### TASK TO COMPLETE
Character for character, write out the data below.

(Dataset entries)
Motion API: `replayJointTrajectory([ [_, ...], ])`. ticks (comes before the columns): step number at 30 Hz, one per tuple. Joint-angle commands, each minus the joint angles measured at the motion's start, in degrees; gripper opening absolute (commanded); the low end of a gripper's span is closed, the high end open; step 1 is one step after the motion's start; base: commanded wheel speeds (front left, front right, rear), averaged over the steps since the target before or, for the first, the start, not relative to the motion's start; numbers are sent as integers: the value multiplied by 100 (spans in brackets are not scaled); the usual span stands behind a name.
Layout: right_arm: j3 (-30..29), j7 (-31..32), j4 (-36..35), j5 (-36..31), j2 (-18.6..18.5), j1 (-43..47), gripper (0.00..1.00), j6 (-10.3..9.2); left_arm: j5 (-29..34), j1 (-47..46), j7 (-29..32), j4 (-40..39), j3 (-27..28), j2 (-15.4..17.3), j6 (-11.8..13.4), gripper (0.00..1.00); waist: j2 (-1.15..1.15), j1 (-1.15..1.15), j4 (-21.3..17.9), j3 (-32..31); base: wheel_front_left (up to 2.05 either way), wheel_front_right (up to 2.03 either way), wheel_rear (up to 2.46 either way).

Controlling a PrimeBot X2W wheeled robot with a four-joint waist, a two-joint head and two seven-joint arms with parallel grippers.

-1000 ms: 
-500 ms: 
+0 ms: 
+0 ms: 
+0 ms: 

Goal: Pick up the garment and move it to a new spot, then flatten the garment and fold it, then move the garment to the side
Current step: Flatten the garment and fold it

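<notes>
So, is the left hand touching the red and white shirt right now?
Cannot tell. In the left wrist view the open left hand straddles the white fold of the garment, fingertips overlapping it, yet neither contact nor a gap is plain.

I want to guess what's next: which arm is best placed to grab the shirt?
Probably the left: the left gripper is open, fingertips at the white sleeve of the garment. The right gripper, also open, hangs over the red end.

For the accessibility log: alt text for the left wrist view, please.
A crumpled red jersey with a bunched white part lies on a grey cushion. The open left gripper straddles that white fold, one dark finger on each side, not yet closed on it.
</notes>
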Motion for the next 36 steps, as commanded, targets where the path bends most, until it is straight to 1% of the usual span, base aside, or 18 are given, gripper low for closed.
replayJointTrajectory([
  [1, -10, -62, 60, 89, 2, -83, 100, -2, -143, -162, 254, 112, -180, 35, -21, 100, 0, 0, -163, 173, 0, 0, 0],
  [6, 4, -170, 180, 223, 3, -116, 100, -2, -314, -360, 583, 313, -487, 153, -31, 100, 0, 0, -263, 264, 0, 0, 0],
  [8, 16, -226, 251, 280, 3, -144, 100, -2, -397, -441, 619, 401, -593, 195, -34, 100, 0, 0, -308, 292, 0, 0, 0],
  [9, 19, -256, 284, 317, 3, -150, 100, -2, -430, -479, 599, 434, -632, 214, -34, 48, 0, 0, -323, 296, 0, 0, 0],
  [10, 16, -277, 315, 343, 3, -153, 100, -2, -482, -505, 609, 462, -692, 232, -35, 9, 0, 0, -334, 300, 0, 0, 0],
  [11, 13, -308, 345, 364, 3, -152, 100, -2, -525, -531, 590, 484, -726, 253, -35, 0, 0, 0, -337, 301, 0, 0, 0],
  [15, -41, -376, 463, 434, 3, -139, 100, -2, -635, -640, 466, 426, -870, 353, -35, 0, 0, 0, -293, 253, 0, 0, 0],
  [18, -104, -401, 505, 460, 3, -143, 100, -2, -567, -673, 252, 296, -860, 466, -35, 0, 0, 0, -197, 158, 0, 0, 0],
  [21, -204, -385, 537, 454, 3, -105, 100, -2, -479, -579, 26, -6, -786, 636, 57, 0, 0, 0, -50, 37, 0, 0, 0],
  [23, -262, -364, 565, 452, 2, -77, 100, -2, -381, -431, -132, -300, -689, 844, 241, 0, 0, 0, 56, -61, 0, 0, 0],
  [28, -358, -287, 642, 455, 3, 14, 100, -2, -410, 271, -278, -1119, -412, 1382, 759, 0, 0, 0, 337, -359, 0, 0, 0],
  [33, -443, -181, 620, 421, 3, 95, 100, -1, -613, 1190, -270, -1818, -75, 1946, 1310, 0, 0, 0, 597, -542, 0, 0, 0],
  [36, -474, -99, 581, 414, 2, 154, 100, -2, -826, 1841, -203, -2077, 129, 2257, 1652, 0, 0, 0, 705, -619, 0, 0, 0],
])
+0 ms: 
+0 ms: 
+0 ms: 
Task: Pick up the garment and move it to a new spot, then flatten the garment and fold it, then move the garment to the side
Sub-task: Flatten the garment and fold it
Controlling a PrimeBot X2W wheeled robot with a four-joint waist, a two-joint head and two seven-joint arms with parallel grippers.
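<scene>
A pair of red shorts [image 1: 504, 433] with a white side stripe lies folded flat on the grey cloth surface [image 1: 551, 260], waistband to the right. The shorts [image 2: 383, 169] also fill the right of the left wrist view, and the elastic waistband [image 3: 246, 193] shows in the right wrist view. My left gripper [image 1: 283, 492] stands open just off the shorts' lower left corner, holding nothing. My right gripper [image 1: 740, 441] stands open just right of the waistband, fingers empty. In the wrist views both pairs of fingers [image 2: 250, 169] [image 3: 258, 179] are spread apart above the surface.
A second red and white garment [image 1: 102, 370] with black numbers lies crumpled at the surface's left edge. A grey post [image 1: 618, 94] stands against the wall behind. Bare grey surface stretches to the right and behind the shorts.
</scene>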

### ANSWER TO THIS TASK
Motion API: `replayJointTrajectory([ [_, ...], ])`. ticks (comes before the columns): step number at 30 Hz, one per tuple. Joint-angle commands, each minus the joint angles measured at the motion's start, in degrees; gripper opening absolute (commanded); the low end of a gripper's span is closed, the high end open; step 1 is one step after the motion's start; base: commanded wheel speeds (front left, front right, rear), averaged over the steps since the target before or, for the first, the start, not relative to the motion's start; numbers are sent as integers: the value multiplied by 100 (spans in brackets are not scaled); the usual span stands behind a name.
Layout: right_arm: j3 (-30..29), j7 (-31..32), j4 (-36..35), j5 (-36..31), j2 (-18.6..18.5), j1 (-43..47), gripper (0.00..1.00), j6 (-10.3..9.2); left_arm: j5 (-29..34), j1 (-47..46), j7 (-29..32), j4 (-40..39), j3 (-27..28), j2 (-15.4..17.3), j6 (-11.8..13.4), gripper (0.00..1.00); waist: j2 (-1.15..1.15), j1 (-1.15..1.15), j4 (-21.3..17.9), j3 (-32..31); base: wheel_front_left (up to 2.05 either way), wheel_front_right (up to 2.03 either way), wheel_rear (up to 2.46 either way).

Controlling a PrimeBot X2W wheeled robot with a four-joint waist, a two-joint head and two seven-joint arms with parallel grippers.

-1000 ms: 
-500 ms: 
+0 ms: 
+0 ms: 
+0 ms: 

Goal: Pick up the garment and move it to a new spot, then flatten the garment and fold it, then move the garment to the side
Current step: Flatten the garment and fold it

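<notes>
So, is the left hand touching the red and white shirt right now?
Cannot tell. In the left wrist view the open left hand straddles the white fold of the garment, fingertips overlapping it, yet neither contact nor a gap is plain.

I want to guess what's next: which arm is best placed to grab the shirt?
Probably the left: the left gripper is open, fingertips at the white sleeve of the garment. The right gripper, also open, hangs over the red end.

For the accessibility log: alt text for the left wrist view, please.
A crumpled red jersey with a bunched white part lies on a grey cushion. The open left gripper straddles that white fold, one dark finger on each side, not yet closed on it.
</notes>
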Motion for the next 36 steps, as commanded, targets where the path bends most, until it is straight to 1% of the usual span, base aside, or 18 are given, gripper low for closed.
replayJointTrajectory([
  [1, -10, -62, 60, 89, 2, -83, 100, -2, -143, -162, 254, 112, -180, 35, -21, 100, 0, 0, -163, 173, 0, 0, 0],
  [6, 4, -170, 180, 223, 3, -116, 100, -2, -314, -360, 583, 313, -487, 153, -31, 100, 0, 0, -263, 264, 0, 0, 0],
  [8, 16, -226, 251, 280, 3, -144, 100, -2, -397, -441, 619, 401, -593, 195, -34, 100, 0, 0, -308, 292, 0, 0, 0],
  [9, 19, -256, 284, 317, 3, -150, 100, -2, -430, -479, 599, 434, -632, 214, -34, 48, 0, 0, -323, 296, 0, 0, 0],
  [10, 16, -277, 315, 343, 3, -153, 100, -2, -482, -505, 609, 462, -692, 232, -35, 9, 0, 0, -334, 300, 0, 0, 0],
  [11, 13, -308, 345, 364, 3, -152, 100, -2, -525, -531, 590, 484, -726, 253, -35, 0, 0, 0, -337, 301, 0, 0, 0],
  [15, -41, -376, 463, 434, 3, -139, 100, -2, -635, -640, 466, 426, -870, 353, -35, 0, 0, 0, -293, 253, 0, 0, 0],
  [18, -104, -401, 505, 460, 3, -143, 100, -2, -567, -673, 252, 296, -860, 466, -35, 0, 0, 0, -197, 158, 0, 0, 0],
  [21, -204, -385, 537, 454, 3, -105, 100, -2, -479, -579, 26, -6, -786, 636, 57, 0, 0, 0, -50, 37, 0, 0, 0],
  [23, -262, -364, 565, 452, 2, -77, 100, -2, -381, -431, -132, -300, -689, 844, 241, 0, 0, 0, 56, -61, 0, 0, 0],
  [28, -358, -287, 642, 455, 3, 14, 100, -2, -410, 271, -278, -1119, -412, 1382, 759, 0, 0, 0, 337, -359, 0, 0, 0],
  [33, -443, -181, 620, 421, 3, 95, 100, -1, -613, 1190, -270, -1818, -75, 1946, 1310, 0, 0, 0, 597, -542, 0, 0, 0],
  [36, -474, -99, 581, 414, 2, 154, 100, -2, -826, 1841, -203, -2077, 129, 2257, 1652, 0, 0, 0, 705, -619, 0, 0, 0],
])
+0 ms: 
+0 ms: 
+0 ms: 
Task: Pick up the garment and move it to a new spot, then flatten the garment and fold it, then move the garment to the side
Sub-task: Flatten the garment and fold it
Controlling a PrimeBot X2W wheeled robot with a four-joint waist, a two-joint head and two seven-joint arms with parallel grippers.
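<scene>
A pair of red shorts [image 1: 504, 433] with a white side stripe lies folded flat on the grey cloth surface [image 1: 551, 260], waistband to the right. The shorts [image 2: 383, 169] also fill the right of the left wrist view, and the elastic waistband [image 3: 246, 193] shows in the right wrist view. My left gripper [image 1: 283, 492] stands open just off the shorts' lower left corner, holding nothing. My right gripper [image 1: 740, 441] stands open just right of the waistband, fingers empty. In the wrist views both pairs of fingers [image 2: 250, 169] [image 3: 258, 179] are spread apart above the surface.
A second red and white garment [image 1: 102, 370] with black numbers lies crumpled at the surface's left edge. A grey post [image 1: 618, 94] stands against the wall behind. Bare grey surface stretches to the right and behind the shorts.
</scene>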

Nothing else belongs in this answer.